The Eiderstedt Frisian goes back to Frisian immigrants around the year 800 who settled at the mouth of the Eider and on the higher parts of Eiderstedt. It is possible that the Frisian immigrants mixed here with a remainder of the pre-Frisian population. Later the Eiderstedter marshes were also settled. It was the southernmost North Frisian dialect. In the early modern period, the Eiderstedter Frisian was finally replaced by Low German like the neighboring Strander Frisian as part of a language change . The Eiderstedt chronicler Peter Sax noted in 1636: "The Frisian language is still left [...]". In 1752 the geographer Anton Friedrich Büsching reported that Frisian was spoken in Eiderstedt. But as early as 1770 Johannes Nikolaus Tetens reported : “The current Eyderstedt people are a mixed people.
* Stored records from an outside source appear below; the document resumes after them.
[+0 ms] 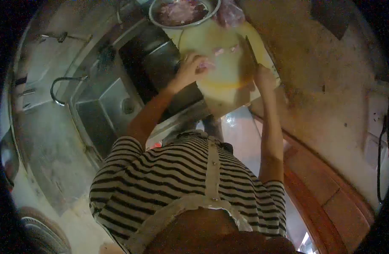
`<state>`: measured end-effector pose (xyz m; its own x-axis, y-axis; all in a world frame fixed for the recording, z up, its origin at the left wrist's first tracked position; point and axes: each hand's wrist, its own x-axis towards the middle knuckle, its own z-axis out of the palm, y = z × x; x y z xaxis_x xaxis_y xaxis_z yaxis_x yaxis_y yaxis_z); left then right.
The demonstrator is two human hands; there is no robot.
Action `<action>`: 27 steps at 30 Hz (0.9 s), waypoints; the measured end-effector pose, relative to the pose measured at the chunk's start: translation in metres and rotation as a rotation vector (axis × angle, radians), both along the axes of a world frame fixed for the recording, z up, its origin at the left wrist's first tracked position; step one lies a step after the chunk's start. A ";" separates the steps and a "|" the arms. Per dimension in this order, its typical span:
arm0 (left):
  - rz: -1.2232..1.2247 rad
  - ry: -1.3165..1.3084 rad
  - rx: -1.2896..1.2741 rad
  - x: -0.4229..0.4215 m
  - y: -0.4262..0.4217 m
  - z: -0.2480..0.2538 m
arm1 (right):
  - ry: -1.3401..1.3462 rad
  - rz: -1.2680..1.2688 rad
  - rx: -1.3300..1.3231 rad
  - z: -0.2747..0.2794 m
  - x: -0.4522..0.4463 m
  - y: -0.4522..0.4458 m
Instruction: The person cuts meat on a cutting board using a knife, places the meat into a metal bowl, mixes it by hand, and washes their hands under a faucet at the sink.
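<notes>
My right hand [264, 78] is closed around the handle of a knife [251, 50], its dark blade pointing away from me at the right side of a pale yellow cutting board [194, 40]. At the board's left edge my left hand [190, 70] has its fingers curled on a small pinkish piece of meat [206, 66]. Two other small bits of meat [220, 51] lie on the board between the hands. Beyond the board, a metal bowl [171, 27] holds a heap of pink, raw-looking meat [179, 12].
A clear plastic bag [229, 13] with something pinkish in it sits beside the bowl. Left of the board are a dark basin [143, 59], a steel sink [112, 99] and a curved faucet [54, 89]. A stained wall [317, 80] runs along the right.
</notes>
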<state>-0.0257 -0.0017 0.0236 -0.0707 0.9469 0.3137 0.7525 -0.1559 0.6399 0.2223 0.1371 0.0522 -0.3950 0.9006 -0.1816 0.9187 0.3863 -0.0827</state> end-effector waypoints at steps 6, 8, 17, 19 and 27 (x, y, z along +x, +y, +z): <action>0.172 0.032 -0.012 0.021 -0.011 -0.026 | 0.010 0.432 0.300 -0.049 -0.043 -0.070; 0.248 0.001 0.043 0.024 -0.004 -0.038 | 0.210 0.381 0.278 -0.065 -0.037 -0.079; 0.379 -0.091 0.095 0.039 0.034 -0.056 | 1.114 -0.498 -1.076 -0.017 -0.038 -0.096; 0.420 -0.179 0.097 0.049 0.035 -0.045 | 1.192 -0.415 -1.102 -0.028 -0.066 -0.105; 0.589 -0.629 0.687 -0.002 0.071 0.065 | 1.069 -0.052 -0.680 0.068 -0.102 -0.116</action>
<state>-0.0274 0.0688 0.0890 -0.7854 0.3500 0.5106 0.3962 -0.3495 0.8490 0.1202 0.0210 0.1205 -0.5967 0.7701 -0.2255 0.2844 -0.0598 -0.9568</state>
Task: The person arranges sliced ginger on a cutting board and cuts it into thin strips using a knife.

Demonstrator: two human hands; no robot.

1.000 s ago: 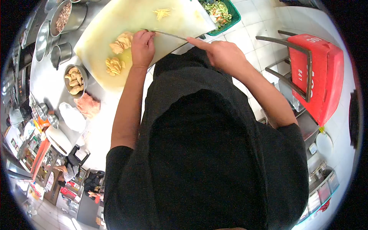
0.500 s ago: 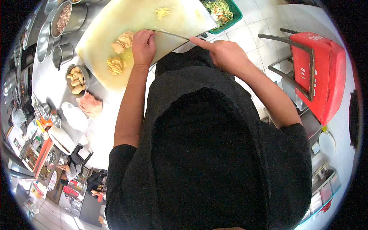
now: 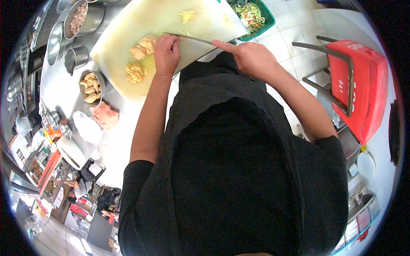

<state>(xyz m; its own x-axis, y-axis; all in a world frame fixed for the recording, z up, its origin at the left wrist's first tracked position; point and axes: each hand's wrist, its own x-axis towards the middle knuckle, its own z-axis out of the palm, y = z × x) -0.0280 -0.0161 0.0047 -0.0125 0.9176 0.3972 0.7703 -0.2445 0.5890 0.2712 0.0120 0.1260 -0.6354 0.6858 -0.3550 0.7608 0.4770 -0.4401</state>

The old tribe is Frisian, but there are so many foreign travelers from Holland, and otherwise grafted into them, that it is no longer recognizable. the Frisian language has completely left the country […] ”. In contrast to the northern Harden, Eiderstedt was economically strong and prosperous and in many respects had oriented itself towards the areas adjoining the south, which were characterized by Low German. Low German had also been the language of administration since the end of the Middle Ages. In the 16th century there was also a strong Dutch immigration. Frisian persisted longest in the west of the peninsula.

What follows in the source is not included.